Chromium-based browsers such as Microsoft Edge and Google Chrome will soon support the Intel CET security feature to prevent a wide range of vulnerabilities.
Intel’s Control-flow Enforcement Technology (CET) is a hardware security feature initially introduced in 2016 and added to Intel’s 11th generation CPUs in 2020.
The CET feature is designed to protect programs from Return Oriented Programming (ROP) and Jump Oriented Programming (JOP) attacks that modify an application’s normal flow so that an attacker’s malicious code is executed instead.
These vulnerabilities include attacks that bypass a browser’s sandbox or perform remote code execution while visiting web sites. Intel CET is a hardware-based solution that blocks these attempts by triggering exceptions when the natural flow is modified.
Chromium-browsers getting Intel CET support
Windows 10 supports Intel CET through an implementation called Hardware-enforced Stack Protection. For Windows applications to support this feature, they must first be compiled with the /CETCOMPAT linker flag in Visual Studio. When compiled with this flag, a program will be marked as CET Shadow Stack-compatible and opted into the security protection.

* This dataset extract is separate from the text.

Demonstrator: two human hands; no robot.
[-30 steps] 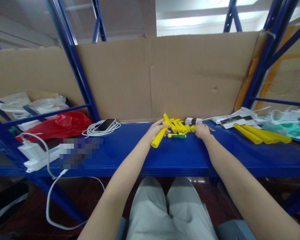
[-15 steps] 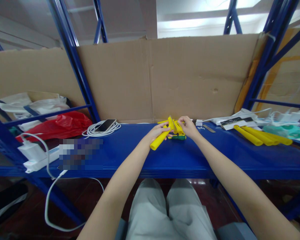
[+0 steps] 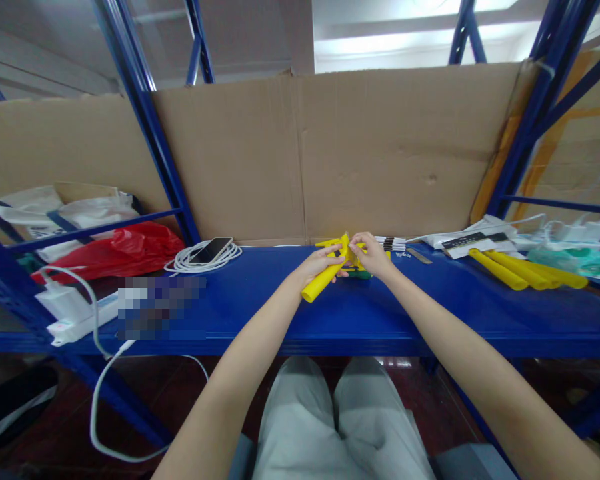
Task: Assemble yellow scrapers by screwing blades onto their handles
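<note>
Holding yellow tube [image 3: 321, 285] above blue shelf [image 3: 440, 310], left hand [image 3: 313, 265] closed round it, right hand [image 3: 373, 256] at its far end, pinch unclear; work looks unfinished, spare tubes [image 3: 501, 271] lying rightward, apparently unused.

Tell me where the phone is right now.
In the head view, the phone lies on the coiled white cable toward the back of the blue shelf, left of the person's left hand and just right of the red plastic.

Bare counter [image 3: 253, 283] gives passage between the coiled white cable [image 3: 179, 262] and left hand [image 3: 319, 264], and rightward before the yellow tubes [image 3: 523, 271], while upright cardboard [image 3: 355, 157] blocks the back.
</note>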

This security feature does not appear to be specific to Microsoft Edge but is coming to all Chromium browsers, including Google Chrome, Brave, and Opera.
Mozilla is also looking into adding support for Intel CET in Firefox, but there has been no recent status update for their implementation.
Windows 10 users running Intel 11th generation CPUs or AMD Zen 3 Ryzen CPUs, which also support CET, can use the Windows Task Manager to check if a process utilizes the hardware security feature.